Designing ADaM Datasets: KISS the Complexity Goodbye PhUSE 2013

Designing ADaM Datasets: KISS the Complexity Goodbye PhUSE 2013
PhUSE 2013
Paper TS02
Designing ADaM Datasets: KISS the Complexity Goodbye
David Jordan, SAS Institute, Cary, NC USA
ABSTRACT
The CDISC SDTM standard provides many predefined domains, each providing a model for a specific purpose with
an appropriate set of columns. In the case of CDISC ADaM, a large number of possible variables are defined and it
is up to you to determine which variables are appropriate for your particular analysis modeling situation. Even though
the ADaM ADSL and ADAE dataset templates serve a particular purpose, you still need to select a subset of the
variables appropriate for your analysis needs. The BDS dataset template is a very general template that defines over
140 variables you can use, which can be overwhelming. Defining an ADaM analysis dataset is far more complex
than using a pre-defined SDTM domain.
Metadata describing both the dataset templates in the standard and existing datasets in your data environment can
be used when defining an ADaM dataset. When the user includes variables from existing datasets, this metadata
can automatically provide traceability information. Some ADaM variables require the management of xx, y, and zz
parameters within the ADaM variables. Software can assist in the management of this tedious and error-prone task.
The use of an underlying metadata framework and ADaM-specific algorithms to drive the dataset definition process
in a graphical environment eases and accelerates the use of the ADaM standard. The ADaM dataset creation tool
that has been incorporated into the SAS Clinical Data Integration® product is described in detail.
INTRODUCTION
This paper describes the process for defining a CDISC ADaM dataset using the ADaM dataset wizard implemented
in SAS Clinical Data Integration release 2.4. Prior releases of SAS Clinical Data Integration supported the CDISC
SDTM standard. Defining an ADaM dataset involves some issues that do not arise when defining an SDTM domain.
The interface for defining an ADaM dataset in SAS Clinical Data Integration will be fully described, along with
aspects of ADaM dataset definition that do not exist in the creation of SDTM domains.
SAS Clinical Data Integration is an extension of the SAS Data Integration® product, providing management of
metadata and clinical trial data based on the CDISC standards. SAS Data Integration provides a nice user interface
environment for graphically defining extract, transform, and load (ETL) procedures for mapping and storing data.
Embedding metadata and CDISC-specific algorithms into this data integration platform eases the effort of mapping
one’s data from an existing data representation into a CDISC-compliant form.
INVOKING THE WIZARD
When setting up your SAS Clinical Data Integration environment, a standards administrator imports metadata
associated with the clinical standards defined within the SAS Clinical Standards Toolkit®. The SDTM, ADaM and
SEND standards are supported. This metadata provides a complete description of all the datasets and associated
attributes and properties, as well as data and code used to validate the compliance of your datasets relative to the
standards. When the metadata is imported, it is placed within the SAS Metadata Server®.

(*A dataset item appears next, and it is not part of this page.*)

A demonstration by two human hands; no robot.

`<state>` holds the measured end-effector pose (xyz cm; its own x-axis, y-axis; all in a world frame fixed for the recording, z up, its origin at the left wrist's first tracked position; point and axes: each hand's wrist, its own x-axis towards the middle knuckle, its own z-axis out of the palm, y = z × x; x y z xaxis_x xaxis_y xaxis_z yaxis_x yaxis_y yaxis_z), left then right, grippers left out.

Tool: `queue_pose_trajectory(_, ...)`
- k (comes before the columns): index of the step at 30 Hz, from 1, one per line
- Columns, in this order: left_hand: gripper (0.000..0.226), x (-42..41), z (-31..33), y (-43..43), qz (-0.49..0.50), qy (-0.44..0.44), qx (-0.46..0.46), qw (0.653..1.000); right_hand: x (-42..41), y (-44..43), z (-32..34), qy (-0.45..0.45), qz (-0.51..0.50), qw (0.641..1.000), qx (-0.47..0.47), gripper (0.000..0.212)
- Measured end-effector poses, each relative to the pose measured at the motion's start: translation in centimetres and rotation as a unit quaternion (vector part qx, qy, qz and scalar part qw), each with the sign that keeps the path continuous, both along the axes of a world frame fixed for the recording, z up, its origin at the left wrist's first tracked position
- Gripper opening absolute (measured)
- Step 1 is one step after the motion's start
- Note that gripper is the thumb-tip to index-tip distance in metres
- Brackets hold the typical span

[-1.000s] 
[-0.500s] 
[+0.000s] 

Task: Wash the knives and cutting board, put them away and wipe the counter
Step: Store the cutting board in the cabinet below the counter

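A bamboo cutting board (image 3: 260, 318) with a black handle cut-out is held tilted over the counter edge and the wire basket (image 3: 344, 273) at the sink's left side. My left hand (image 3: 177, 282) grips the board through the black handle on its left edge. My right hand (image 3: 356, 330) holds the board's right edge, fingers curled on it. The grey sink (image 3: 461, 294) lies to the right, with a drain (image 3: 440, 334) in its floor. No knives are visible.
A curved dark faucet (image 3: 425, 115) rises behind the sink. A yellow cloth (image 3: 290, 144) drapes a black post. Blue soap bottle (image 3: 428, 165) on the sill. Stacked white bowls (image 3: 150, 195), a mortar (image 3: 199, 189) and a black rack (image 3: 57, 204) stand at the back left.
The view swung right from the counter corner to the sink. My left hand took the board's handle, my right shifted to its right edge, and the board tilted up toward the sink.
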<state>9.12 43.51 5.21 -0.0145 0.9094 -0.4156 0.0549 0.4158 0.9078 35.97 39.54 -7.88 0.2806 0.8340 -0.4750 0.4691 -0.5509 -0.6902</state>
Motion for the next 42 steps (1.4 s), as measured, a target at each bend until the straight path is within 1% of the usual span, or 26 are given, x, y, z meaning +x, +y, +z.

A study administrator is responsible for defining characteristics of a study. This includes the selection of the relevant
standards, libraries in which to place datasets, and controlled terminologies to use with the study. The study
administrator can also select a folder template which initializes a folder hierarchy in which to place the data
associated with the study. A wizard walks you through the steps necessary to initialize the study.
Once you have completed these steps, you can begin creating datasets for the study. You will likely place the
datasets for SDTM and ADaM in separate folders within the study’s folder hierarchy. The Folders tab within the user
interface provides a graphical rendering of the folder hierarchy. The creation of an ADaM dataset involves the
invocation of a wizard that guides you through the necessary steps. You can select the folder within the study in
which you want to place your ADaM dataset, use the right-mouse-button context menu to select the New menu item,
and choose the Analysis Dataset menu entry. This brings up the wizard to create an ADaM dataset. Another means
1
PhUSE 2013
of selecting the New menu is a drop-down menu that resides directly below the File button in the upper left corner of
the SAS Data Integration Studio window.
In the following screen shot, we have selected the folder named ADaM within Study1 and selected the New menu
entry. There is an entry near the bottom of the new menu in the screen shot used to create an analysis dataset.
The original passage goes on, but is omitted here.